» ASSIGNED TASK
Everything in the listing below from the line containing "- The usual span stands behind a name" through the line containing "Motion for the" must be repeated exactly; the remaining lines are not wanted.

» DATA SHOWN
-- Opening Marker --

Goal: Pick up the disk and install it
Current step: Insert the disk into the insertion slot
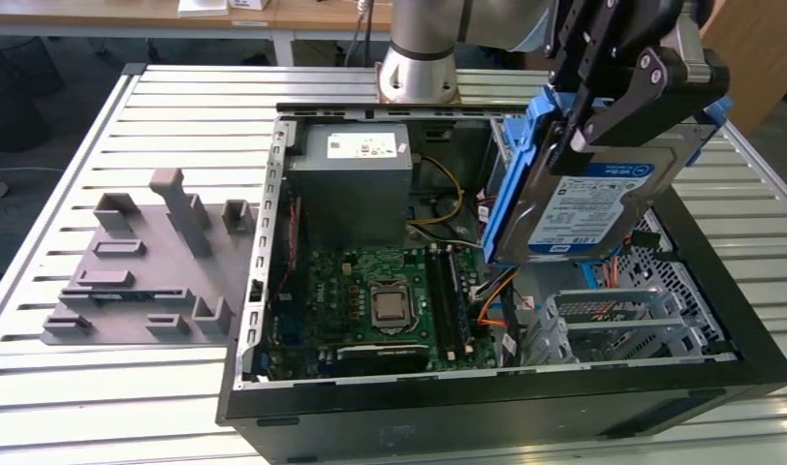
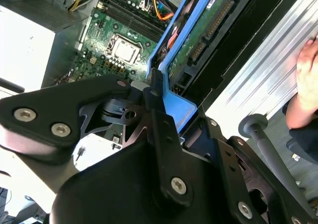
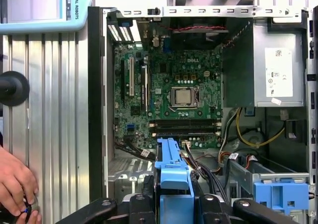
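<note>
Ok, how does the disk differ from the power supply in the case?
The disk hangs tilted above the case in the gripper; the power supply sits fixed inside it. The disk has a blue frame; the power supply is plain grey and bulkier. Both carry a label.

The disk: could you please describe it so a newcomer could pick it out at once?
Find the open black computer case on the slatted table. Above its side on the exterior view's right, the pincer holds the disk tilted on edge. It alone is a silver slab with a white-and-blue label in a blue frame.
</note>
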`<state>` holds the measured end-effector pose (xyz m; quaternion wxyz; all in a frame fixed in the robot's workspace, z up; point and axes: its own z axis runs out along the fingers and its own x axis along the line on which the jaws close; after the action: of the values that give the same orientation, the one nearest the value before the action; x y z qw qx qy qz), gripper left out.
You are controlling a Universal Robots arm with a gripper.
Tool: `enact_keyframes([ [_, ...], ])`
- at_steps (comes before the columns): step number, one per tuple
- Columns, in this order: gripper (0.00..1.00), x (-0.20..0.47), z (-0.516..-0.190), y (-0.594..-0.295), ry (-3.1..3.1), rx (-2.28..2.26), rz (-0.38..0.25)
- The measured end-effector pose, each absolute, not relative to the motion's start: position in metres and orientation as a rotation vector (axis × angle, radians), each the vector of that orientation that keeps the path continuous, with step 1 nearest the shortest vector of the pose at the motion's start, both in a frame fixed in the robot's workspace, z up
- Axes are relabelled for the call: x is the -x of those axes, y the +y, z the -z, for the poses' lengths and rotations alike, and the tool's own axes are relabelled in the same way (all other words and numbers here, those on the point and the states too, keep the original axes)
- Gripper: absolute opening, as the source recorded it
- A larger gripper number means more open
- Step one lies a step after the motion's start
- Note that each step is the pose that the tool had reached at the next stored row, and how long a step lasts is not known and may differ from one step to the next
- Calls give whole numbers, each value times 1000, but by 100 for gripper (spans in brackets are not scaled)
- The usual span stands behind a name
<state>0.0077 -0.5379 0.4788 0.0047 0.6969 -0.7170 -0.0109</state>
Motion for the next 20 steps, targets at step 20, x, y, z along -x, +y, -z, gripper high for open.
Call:
enact_keyframes([
  [20,36,-15,-478,-546,-2246,-2183,34],
])
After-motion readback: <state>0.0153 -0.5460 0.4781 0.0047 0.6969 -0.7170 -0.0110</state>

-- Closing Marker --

» ANSWER FOR THE TASK
- The usual span stands behind a name
<state>0.0077 -0.5379 0.4788 0.0047 0.6969 -0.7170 -0.0109</state>
Motion for the next 20 steps, targets at step 20, x, y, z along -x, +y, -z, gripper high for open.

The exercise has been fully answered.